A maximum indoor temperature working law giving people a day off if workplace temperatures surpass 30C should be mandated by government, a new report recommends.
The report by the Fabian Society thinktank highlights inequalities in who bears the brunt of the impacts of climate breakdown and puts responsibility on bosses and landlords to stop people from overheating.
An increasing number of people are dying from excessive heat in the UK. More than 4,500 people died in England in 2022 due to high temperatures, which was the largest figure on record. Between 1988 and 2022, almost 52,000 deaths associated with the hottest days were recorded in England, with a third of them occurring since 2016, data from the Office for National Statistics shows. During the same 35-year period analysed, more than 2,000 people died in Wales due to the warm temperatures.

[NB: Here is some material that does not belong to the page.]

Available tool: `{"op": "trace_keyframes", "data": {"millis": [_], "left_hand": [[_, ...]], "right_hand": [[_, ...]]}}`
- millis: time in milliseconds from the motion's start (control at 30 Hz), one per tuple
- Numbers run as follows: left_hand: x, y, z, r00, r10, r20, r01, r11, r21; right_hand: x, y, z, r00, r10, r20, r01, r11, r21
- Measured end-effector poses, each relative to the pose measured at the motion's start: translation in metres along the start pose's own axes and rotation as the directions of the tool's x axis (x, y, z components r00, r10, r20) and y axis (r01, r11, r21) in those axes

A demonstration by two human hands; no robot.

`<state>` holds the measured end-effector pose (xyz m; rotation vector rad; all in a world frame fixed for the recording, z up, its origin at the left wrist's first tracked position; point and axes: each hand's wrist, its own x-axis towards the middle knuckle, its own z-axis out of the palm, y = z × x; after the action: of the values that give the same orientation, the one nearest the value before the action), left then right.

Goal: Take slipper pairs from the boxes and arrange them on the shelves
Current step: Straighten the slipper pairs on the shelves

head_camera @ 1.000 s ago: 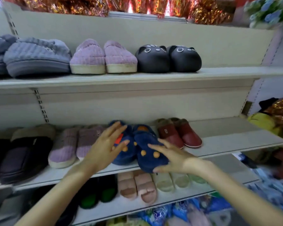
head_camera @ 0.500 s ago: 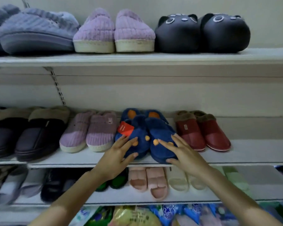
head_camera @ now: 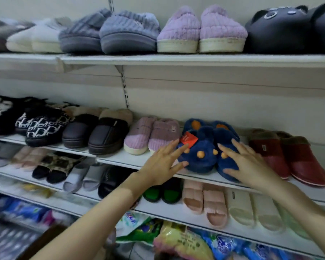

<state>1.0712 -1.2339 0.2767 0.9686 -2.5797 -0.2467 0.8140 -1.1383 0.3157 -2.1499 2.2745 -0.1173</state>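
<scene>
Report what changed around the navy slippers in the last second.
The fuzzy navy slipper pair with orange dots was pushed back on the middle shelf; its toes hardly overhang the edge now. The left hand slid from its top to its left side, the right hand to its right side. Both hands stay open, gripping nothing; the lilac pair and dark red pair stayed put.

On the middle shelf a slipper pair stands between a left pair and a right pair. The left hand touches its left side; the right hand lies on its right slipper. More pairs line the top shelf above and the low shelf below. Bags lie lowest.
</scene>
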Motion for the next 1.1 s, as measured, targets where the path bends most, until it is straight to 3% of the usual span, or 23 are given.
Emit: {"op": "trace_keyframes", "data": {"millis": [167, 367, 533, 633, 733, 833, 1100], "left_hand": [[-0.043, -0.059, -0.048, 0.983, -0.183, -0.021, 0.184, 0.972, 0.144], [-0.109, -0.148, -0.103, 0.935, -0.353, -0.022, 0.351, 0.919, 0.179], [-0.142, -0.235, -0.130, 0.907, -0.421, 0.004, 0.413, 0.891, 0.186], [-0.146, -0.287, -0.136, 0.939, -0.340, 0.052, 0.320, 0.920, 0.227], [-0.144, -0.330, -0.135, 0.990, -0.113, 0.081, 0.088, 0.961, 0.264], [-0.142, -0.344, -0.140, 0.994, -0.016, 0.109, -0.006, 0.979, 0.202], [-0.144, -0.342, -0.152, 0.977, 0.142, 0.157, -0.166, 0.973, 0.158]], "right_hand": [[0.025, -0.063, -0.009, 0.992, -0.123, 0.007, 0.121, 0.980, 0.155], [0.056, -0.159, 0.012, 0.972, -0.228, 0.059, 0.202, 0.936, 0.290], [0.093, -0.266, 0.035, 0.967, -0.208, -0.145, 0.252, 0.846, 0.470], [0.124, -0.327, 0.045, 0.979, -0.133, -0.155, 0.194, 0.849, 0.492], [0.156, -0.365, 0.059, 0.996, -0.057, -0.069, 0.079, 0.919, 0.386], [0.174, -0.376, 0.064, 0.999, 0.024, -0.042, -0.011, 0.960, 0.280], [0.183, -0.380, 0.053, 0.988, 0.100, 0.118, -0.128, 0.958, 0.257]]}}
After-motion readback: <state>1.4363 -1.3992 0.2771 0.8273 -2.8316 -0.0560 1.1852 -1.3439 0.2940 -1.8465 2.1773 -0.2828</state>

I’m wondering how long it takes until climate activists start advocating against it (because it would increase the use of AC and thus emissions/energy use, and decrease the amount of people suffering from the heat).
I think companies wouldn’t want to let their employees get off free, so they will probably be the first ones to be against this.
Not sure why climate activists would want people to suffer. Everyone is still hot, doesn’t matter if working or not
Of course companies will be against it.
Some because they think it’ll make people more aware of the problem and create more pressure to act, others because they think suffering is a virtue, people deserve it for what they have done to earth, and similar nonsense positions.
I feel like you’re just having imaginary arguments in your head with people who don’t exist. This is a net win for everyone because it means less people suffering in extreme conditions and it also puts pressure on companies and people with money to slow climate change.
Maybe there’s some weird people out there who want others to suffer but I doubt that’s anywhere near representative of climate activists.
Seen it far too often unfortunately.
And in some cities they got air conditioning banned or de-facto banned (made so expensive with additional hurdles that it’s unaffordable for most, ironically often leading to people using extremely inefficient hose-out-the-window monobloc units that you can buy without asking anyone for permission).
That sounds pretty silly, the real changes need to come from the ways we generate our electricity, not how individuals use it. I’m mostly just surprised activists managed to affect policy at all, though. But still that sounds more misguided than malicious.
I’m all for improved passive cooling measures before we jump to using A/C.